With the records below as input, work out how many lines include the word "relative". Give only the number.

--- START ---

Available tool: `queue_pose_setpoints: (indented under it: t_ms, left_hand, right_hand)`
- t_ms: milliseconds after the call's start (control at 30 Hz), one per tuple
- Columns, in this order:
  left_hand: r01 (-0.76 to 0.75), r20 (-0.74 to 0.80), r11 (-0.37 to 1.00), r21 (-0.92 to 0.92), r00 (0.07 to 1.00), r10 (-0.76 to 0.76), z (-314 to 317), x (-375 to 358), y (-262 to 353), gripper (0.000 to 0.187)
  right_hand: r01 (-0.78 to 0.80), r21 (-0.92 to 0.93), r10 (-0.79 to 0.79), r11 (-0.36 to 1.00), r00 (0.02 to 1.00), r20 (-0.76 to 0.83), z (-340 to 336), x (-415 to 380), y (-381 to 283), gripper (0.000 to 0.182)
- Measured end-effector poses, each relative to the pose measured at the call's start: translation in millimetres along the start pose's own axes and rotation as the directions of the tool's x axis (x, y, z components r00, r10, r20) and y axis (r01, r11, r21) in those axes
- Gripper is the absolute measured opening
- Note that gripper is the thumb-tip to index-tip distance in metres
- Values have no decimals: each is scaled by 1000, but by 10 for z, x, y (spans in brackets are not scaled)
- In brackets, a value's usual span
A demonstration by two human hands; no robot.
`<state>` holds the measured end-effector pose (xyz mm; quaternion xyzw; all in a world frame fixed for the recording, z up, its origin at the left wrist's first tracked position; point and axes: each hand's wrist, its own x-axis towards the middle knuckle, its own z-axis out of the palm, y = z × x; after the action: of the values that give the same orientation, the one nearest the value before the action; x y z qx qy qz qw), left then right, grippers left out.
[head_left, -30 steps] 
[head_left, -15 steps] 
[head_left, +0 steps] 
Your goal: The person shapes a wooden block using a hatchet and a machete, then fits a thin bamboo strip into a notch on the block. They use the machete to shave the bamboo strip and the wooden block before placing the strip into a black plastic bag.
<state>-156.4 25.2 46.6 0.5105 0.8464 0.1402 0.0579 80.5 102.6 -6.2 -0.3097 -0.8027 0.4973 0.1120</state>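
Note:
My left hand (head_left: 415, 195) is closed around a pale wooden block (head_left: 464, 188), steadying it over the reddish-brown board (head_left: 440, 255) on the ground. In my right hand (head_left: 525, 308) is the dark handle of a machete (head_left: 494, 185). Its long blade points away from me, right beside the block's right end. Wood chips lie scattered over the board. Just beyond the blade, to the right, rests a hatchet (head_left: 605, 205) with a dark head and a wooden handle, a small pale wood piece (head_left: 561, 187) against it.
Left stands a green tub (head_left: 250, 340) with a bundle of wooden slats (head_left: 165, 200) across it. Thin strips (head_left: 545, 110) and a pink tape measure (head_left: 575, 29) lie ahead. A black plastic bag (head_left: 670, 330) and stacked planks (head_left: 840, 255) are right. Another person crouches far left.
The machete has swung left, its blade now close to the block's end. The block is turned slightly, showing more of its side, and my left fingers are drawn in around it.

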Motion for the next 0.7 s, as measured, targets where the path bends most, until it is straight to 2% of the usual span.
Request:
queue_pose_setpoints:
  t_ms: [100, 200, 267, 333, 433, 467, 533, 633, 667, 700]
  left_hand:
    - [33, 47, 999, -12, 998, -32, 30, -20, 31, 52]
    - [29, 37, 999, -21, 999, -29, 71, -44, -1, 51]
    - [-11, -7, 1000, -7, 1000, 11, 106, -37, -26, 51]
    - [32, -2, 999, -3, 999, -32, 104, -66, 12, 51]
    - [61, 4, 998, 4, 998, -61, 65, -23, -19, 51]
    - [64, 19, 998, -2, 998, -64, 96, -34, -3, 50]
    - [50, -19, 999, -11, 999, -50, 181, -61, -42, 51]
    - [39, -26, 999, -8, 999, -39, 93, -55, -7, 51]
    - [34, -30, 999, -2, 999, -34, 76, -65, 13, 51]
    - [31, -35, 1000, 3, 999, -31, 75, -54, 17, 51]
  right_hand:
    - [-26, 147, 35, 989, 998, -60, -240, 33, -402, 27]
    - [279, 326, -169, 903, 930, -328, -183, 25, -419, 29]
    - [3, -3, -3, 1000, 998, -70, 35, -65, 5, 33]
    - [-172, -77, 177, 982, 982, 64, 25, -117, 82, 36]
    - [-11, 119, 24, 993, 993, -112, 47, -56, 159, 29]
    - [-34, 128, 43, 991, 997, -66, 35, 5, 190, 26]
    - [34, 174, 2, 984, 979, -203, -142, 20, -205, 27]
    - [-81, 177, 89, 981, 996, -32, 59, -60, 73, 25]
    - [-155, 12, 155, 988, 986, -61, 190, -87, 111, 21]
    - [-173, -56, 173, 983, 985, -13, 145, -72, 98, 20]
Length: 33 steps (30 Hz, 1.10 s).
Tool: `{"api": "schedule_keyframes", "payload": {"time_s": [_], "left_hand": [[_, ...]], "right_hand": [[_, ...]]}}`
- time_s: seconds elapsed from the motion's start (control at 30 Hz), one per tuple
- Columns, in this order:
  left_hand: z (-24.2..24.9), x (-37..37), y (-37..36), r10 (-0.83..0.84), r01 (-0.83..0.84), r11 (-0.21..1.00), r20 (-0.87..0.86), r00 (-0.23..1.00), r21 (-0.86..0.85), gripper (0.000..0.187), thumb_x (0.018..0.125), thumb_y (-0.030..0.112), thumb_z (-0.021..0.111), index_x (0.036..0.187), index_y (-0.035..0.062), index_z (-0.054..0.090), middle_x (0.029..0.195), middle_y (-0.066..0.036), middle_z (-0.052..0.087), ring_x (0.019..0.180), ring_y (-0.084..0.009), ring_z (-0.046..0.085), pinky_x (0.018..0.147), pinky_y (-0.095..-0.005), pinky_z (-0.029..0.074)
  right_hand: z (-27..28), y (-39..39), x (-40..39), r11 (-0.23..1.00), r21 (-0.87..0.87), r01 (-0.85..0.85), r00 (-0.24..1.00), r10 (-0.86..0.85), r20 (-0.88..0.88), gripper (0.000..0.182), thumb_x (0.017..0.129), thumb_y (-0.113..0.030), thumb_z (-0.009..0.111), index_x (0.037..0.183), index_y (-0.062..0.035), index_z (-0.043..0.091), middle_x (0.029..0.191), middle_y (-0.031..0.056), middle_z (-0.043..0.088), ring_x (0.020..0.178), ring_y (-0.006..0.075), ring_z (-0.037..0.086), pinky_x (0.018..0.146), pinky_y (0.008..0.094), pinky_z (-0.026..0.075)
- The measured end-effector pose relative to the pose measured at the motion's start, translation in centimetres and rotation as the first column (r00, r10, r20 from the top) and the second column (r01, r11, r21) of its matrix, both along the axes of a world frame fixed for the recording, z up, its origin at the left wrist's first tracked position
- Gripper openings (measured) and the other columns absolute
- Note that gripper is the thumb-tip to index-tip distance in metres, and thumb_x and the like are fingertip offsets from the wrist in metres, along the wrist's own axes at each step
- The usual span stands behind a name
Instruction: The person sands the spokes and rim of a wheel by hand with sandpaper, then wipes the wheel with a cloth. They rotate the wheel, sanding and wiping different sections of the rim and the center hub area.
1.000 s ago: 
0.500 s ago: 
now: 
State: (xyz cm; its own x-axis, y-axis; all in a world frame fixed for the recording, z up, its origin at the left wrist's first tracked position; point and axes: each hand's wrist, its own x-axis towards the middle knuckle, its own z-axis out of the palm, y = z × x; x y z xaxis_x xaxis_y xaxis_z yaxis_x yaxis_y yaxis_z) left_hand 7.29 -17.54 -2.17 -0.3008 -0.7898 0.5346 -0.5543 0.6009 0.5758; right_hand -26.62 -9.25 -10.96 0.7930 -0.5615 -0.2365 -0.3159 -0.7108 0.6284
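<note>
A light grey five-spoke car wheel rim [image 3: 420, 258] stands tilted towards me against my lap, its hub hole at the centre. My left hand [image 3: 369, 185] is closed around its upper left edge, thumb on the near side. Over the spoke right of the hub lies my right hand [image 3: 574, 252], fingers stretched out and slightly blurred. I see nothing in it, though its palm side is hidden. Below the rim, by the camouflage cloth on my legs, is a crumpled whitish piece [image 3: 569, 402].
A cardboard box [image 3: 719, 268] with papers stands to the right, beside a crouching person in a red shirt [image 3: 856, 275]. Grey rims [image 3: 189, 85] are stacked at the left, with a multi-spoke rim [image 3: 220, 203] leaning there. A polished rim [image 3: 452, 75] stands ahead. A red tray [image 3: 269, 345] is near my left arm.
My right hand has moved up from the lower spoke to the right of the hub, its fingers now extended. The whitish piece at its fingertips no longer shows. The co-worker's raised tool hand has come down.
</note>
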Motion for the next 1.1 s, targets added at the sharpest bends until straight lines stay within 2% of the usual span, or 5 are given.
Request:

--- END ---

EXERCISE ANSWER: 2